Disclaimer: I do not own -man!
A/N: Parental Cross and severely hurt Allen. I hope you enjoy it.
I couldn't feel my arms or legs. All I could feel was pain, stretching through my entire body, swallowing me whole. I couldn't move and I couldn't talk. Even breathing hurt at this point. I think I had a fever too, because the ceiling was spinning and every inch of my face felt hot.
I don't know when you came in, but you were sitting in the chair next to my bed, reading a small red book. It was weird that you didn't have a glass of expensive red wine in your hand or an almost finished cigarette in your mouth. You were just staying there, reading, your hair tightened in a ponytail behind your back.
You finally looked up from your small book as you flipped the page and saw I was awake. I noticed your mouth move but I didn't hear anything. Maybe it was because of the fever or the pain. I tried to get up, but it was hard and then I felt your hand support me. I stood up and you gave me a plate full of food.
I was hungry so I ate it with no complains. You didn't say anything and nor did I. We sat in silence, you reading, and me eating. When I was done you took the plate and tossed it to the side, helping me lie down again. I think I heard you telling me to sleep, so I closed my eyes.
Falling asleep was hard. All the pain made it impossible to relax. I shifted a bit, trying to find a better position, but the broken bones inside my body started throwing a fit. I eventually found a better position, but relaxation and sleep were far out of reach. And still, I closed my eyes, telling myself I needed to rest, to regain my strength.
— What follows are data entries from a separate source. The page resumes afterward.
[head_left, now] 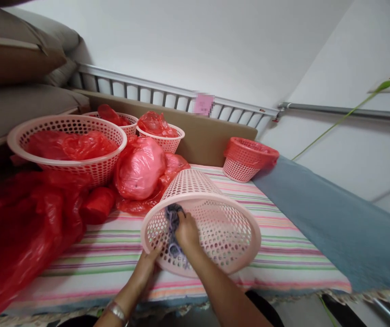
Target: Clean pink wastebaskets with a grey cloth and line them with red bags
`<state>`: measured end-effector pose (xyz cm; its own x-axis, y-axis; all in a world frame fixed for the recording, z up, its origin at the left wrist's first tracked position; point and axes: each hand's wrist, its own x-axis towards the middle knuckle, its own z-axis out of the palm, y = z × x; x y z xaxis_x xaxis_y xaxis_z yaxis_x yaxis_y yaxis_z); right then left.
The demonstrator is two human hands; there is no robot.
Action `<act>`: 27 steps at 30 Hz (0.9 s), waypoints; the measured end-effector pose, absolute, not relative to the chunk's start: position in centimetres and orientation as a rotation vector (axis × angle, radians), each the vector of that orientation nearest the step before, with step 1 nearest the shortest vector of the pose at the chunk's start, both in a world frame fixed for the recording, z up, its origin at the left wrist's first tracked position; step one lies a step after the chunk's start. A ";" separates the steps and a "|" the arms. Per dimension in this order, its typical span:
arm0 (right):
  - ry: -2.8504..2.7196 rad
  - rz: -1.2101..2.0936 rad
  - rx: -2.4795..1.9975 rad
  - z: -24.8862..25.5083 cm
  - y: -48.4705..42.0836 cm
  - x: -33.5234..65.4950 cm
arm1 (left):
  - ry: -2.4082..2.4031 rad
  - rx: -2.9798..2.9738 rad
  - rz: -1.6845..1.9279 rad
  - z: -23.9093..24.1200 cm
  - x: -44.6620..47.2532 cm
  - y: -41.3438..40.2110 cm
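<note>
A pale pink perforated plastic basket [199, 196] lies on its side, its wide mouth facing me. At the lower left of its rim, my left hand [150, 260] grips the edge, thumb on the inside. My right hand [187, 230] reaches into the basket, closed on a dark grey-purple cloth [173, 222] that rests against the inner left wall. Part of the cloth hangs down below the fingers.
Pink baskets with red plastic bags [74, 145] stand at the left and back, beside a stuffed red bag [142, 168] and a red roll [99, 204]. A bag-lined basket [242, 165] stands right. Striped cloth [283, 245] covers the surface; grey cushions [17, 104] are piled left.
</note>
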<state>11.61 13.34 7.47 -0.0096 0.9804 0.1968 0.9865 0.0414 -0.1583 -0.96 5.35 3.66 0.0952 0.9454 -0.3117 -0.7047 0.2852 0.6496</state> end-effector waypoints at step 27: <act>-2.199 0.248 -1.777 4.2 1.2 12.3 | 0.802 0.454 1.307 4.7 -2.3 5.7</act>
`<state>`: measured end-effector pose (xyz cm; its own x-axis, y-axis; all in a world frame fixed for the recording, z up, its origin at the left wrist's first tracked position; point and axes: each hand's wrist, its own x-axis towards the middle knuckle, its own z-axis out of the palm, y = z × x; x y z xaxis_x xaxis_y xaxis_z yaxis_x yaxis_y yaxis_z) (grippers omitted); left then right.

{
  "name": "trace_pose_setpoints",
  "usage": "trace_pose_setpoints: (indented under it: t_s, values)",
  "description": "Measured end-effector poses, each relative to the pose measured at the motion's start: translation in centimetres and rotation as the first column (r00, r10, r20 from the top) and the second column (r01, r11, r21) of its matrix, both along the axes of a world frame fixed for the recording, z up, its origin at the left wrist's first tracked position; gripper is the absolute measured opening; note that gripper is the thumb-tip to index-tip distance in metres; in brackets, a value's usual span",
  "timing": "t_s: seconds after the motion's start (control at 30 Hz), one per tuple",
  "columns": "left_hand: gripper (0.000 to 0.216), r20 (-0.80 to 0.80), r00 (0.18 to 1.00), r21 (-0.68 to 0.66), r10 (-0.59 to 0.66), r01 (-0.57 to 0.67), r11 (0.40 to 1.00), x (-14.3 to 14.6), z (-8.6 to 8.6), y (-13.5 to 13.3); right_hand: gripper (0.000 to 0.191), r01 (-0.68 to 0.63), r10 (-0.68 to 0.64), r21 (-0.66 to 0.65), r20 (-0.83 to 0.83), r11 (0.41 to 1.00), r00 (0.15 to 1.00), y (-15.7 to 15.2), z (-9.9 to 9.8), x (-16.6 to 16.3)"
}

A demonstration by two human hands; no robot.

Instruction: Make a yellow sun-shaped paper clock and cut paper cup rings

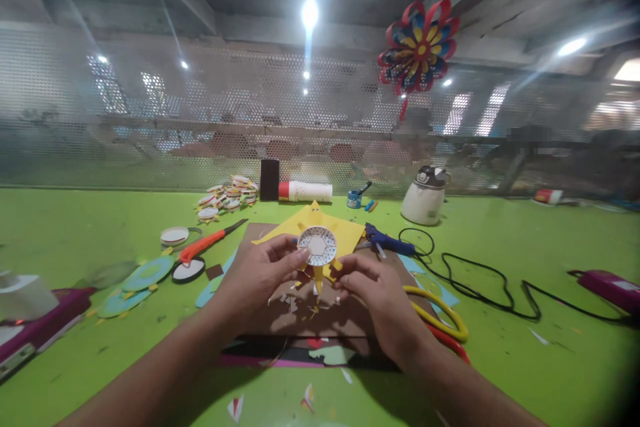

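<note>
A small paper turtle (pixel 318 247) is held up over a brown board (pixel 280 323). Its round white shell has a hexagon and dark speckles, and yellow paper limbs stick out around it. My left hand (pixel 267 270) pinches the shell's left edge between thumb and fingers. On the other side, the fingertips of my right hand (pixel 380 293) close on a yellow leg at the lower right. Behind the turtle lies a yellow paper sheet (pixel 285 225). Paper scraps (pixel 290 301) are scattered on the board below my hands.
A blue glue gun (pixel 387 239) with a black cord lies at right, near yellow-handled scissors (pixel 453 323). An orange cutter (pixel 205 245) and blue paper rings (pixel 147 273) are at left. Paper turtles (pixel 233 197), a white roll (pixel 310 191), a paint jar (pixel 354 199) and a flask (pixel 424 200) stand behind.
</note>
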<state>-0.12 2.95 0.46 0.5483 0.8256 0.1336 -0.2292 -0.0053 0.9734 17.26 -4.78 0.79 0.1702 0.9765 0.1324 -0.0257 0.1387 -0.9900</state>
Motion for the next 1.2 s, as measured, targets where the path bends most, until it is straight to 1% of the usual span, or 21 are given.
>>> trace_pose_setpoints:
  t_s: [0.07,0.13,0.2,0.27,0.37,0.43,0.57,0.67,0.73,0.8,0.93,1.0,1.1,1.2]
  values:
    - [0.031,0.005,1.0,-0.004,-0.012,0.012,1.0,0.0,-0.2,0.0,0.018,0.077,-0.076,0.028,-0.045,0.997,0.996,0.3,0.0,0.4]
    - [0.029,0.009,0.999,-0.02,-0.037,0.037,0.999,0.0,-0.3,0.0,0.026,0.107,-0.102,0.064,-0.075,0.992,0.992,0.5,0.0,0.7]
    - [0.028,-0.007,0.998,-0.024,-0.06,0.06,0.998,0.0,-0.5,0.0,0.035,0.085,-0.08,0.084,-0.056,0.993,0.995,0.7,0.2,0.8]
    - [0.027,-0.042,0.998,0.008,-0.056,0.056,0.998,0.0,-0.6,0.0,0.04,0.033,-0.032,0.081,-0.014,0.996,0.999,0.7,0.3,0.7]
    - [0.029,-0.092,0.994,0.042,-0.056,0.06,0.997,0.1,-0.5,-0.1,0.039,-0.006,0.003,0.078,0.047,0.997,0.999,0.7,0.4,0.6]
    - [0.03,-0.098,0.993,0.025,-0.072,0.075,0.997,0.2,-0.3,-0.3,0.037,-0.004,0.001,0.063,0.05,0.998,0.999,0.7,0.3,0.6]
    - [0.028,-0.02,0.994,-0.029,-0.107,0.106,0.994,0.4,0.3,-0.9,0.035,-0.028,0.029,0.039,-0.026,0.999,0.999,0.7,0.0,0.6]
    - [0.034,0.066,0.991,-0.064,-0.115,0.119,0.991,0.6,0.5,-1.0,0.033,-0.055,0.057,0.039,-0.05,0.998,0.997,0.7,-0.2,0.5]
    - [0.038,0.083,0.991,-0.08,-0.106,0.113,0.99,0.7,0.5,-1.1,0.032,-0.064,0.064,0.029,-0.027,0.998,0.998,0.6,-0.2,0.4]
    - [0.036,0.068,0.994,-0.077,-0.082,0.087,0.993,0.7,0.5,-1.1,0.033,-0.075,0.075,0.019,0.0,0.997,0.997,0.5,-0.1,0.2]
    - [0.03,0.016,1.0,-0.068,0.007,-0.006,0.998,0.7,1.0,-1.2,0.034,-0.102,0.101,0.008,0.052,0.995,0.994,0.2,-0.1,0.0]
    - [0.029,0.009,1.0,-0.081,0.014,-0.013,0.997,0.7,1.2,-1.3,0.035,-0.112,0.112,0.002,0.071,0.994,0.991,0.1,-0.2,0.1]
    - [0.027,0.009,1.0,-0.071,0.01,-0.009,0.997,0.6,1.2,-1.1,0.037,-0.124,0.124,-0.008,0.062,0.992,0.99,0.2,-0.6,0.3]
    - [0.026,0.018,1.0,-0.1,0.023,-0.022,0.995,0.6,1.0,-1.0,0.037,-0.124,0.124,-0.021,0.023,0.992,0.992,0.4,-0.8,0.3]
And then you spoke up. And I opened my eyes, a bit in shock. I didn't turn to look at you, but I could tell what you were doing. You were reading from that small book of yours. I listened, waiting for something to happen, but you just kept reading as I slowly faded away, entering a world free of pain and suffering. I fell asleep. But I could still hear you, while I was dreaming of nothingness, in the darkness, I still heard your soft voice reading from that small book.
I remembered the time, a long forgotten time in the past, when I was sick. You covered me with your uniform and another three blankets and placed me on a small and comfy armed chair. You sat in a simple wooden chair, next to me, stroking my hair and checking my fever every now and then.
You didn't smoke or drink for that period of time, taking care of me and reading to me every time I couldn't fall asleep.
Those were the only times I needed you as a father, not as a teacher, and the only times you acted like one. And I was and still am ever so grateful that you are able to throw away those habits of yours and be kind and gentle, even if just by reading from small red books.
A/N: This is Allen talking about Cross. I hope you enjoyed it.